Однако, несмотря на изменения, которые произвел в ней недуг, Екатерина Васильевна все же была красива по-прежнему. Казалось, она не могла подурнеть. Но ко всему окружающему она относилась вполне безучастно. Ее звали прокатиться – она отказывалась. Ей предлагали пройтись по Царицыну лугу, расположенному в двух шагах от нее и покрытому чудесным цветником, дорожками, перерезанному ручейками и застроенному беседками, – она не хотела идти.
Придворный врач Роджерсон бывал у Скавронской, осматривал ее, качал головою и давал ей лекарства, но она не принимала их.
Няня предложила ей съездить к Сергию в монастырь. Екатерина Васильевна с радостью согласилась.
Весна, мокрая, грязная, болезненная и вялая в Петербурге, но теплая, легкая и прекрасная за городом, вступала уже в свои права. За городом было хорошо, дышалось легко смолистым ароматом распускавшейся зелени, воздух был чист. Прилетевшие птицы начинали свое чириканье, и солнце грело, сгоняя снег водяными ручьями.
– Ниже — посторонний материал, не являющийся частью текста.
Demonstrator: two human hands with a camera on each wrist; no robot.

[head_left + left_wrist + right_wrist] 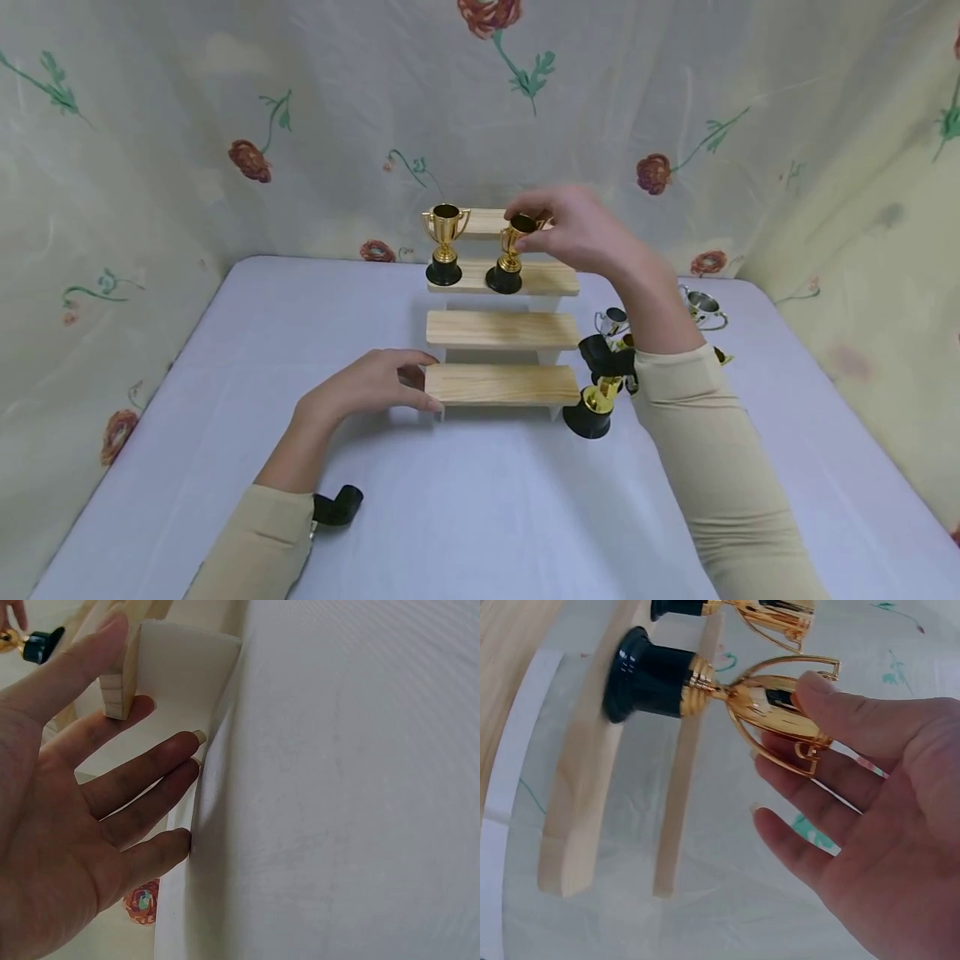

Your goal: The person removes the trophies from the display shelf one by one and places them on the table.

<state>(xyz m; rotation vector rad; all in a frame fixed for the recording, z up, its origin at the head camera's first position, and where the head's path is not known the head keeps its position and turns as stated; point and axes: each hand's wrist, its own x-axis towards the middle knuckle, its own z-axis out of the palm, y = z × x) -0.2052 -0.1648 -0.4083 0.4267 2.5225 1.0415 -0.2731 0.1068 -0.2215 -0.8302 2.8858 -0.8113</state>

– Нет, – сказала Скавронская сидевшей с ней в карете рядом старушке, – и как это вдруг всегда бывает: то зима, кажется, век не кончится, то заблещет солнце, и она пропадет словно по волшебству – и не успеешь оглянуться, как уже теплое лето, да будто оно и всегда было, а о зиме уже и памяти нет.
– Так-то все, мой друг, так и горе наше людское – пройдет, и кажется, будто и не было его… все так-то! – вздохнула няня.
Скавронская задумалась. О, если бы няня была права! Если б она могла забыть свое горе, могла хоть надеяться!.. Но она знала, что «ее зима», ее несчастье не пройдет и для нее не может выглянуть солнце и согреть ее жизнь.
Однако эта поездка все-таки освежила молодую женщину. Вернувшись, она в первый раз поела как следует и проспала ночь спокойно, так что приехавший на другой день Роджерсон остался ею очень доволен и велел продолжать последние порошки, которые он прописал и которые, по его мнению, сильно помогли больной.
Среди этого однообразия, тоски, одиночества и скуки, на которые обрекла себя Скавронская, вдруг ворвался к ней Мельцони.
Он явился в ее дом с неотступным требованием, чтобы его пустили к графине, потому что у него есть важное дело до нее, не терпящее отлагательства.